While much could be made of the fact the policies in both West and Edwards upon which it relied were occurrence policies, I “see no meaningful distinction between the loss of rights suffered by an injured third party for failure to give notice under an occurrence policy and the loss of rights suffered by an insured third party for failure to give notice under a ‘claims made’ policy.” Murray v. City of Bunkie, 96–297, p. 8 (La.App. 3 Cir. 11/6/96), 686 So.2d 45, 50, writ denied, 97–0514 (La.5/9/97), 693 So.2d 767. In both instances, injured third parties become vested with rights under our Direct Action statute, and in both instances, the enforcement of the notice provisions would deprive injured third parties of their rights under the Direct Action statute when it was not within their power to give notice. Such a divestment is in direct derogation of our law and the policy and intention of the Legislature in granting the direct action. See La.Rev.Stat. § 12:1269(C); La. Civ.Code art. 7.

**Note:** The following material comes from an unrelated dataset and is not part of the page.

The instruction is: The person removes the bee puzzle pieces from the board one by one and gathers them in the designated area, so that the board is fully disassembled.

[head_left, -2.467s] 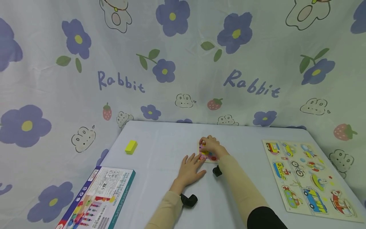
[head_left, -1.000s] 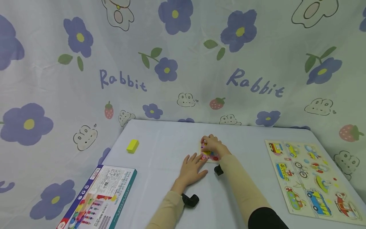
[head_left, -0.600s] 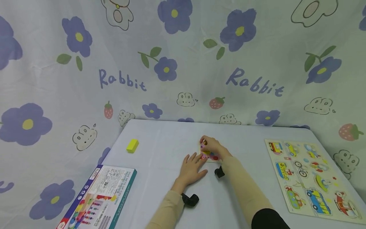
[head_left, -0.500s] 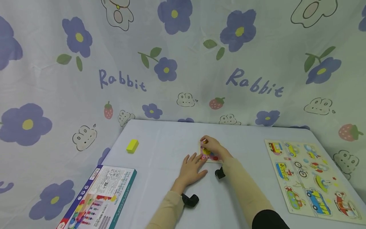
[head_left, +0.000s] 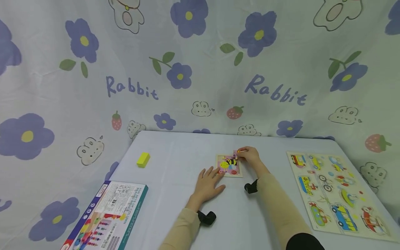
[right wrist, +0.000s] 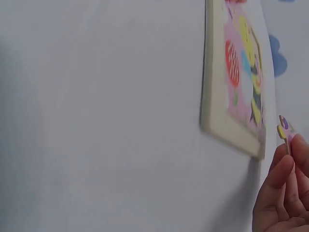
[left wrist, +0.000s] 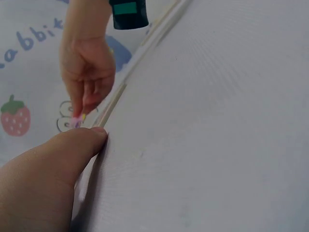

Significantly, our Legislature explicitly prohibits insurance contracts from containing “any condition, stipulation, or agreement limiting [the] right of action against the insurer ... to a period of less than one year from the time when the cause of action accrues....” La.Rev.Stat. § 22:868(B). By restricting the contractual freedom of the parties, the Legislature thus ensures the protection afforded by our rules of prescription. The provision in the Direct Action statute prohibiting compliance with terms and limits “in violation of the laws of this State” likewise restricts the ability of the contracting parties to limit the tort victim's right of action against the insurer. Here, the notice requirement coupled with the insured's blatant and unjustified failure to provide notice would not only limit, but effectively destroy the tort victim's right of action in an otherwise timely filed suit, and as such, it should be void as against the public policy provisions of our Direct Action statute. See La. Civ.Code art. 7 (“any act in derogation of such laws [enacted for the protection of the public interest] is an absolute nullity”); see also, La.Rev.Stat. § 22:868(C)(“any such condition ... shall be void”).
Accordingly, I would find the contractual notice provision cannot be used to deprive the injured third party of her vested rights under the Direct Action statute and affirm the judgment of the Court of Appeal. JOHNSON, C.J., dissents for the reasons assigned by KNOLL, J. HUGHES, J., dissenting.
I respectfully dissent for the reasons assigned by Justice Knoll.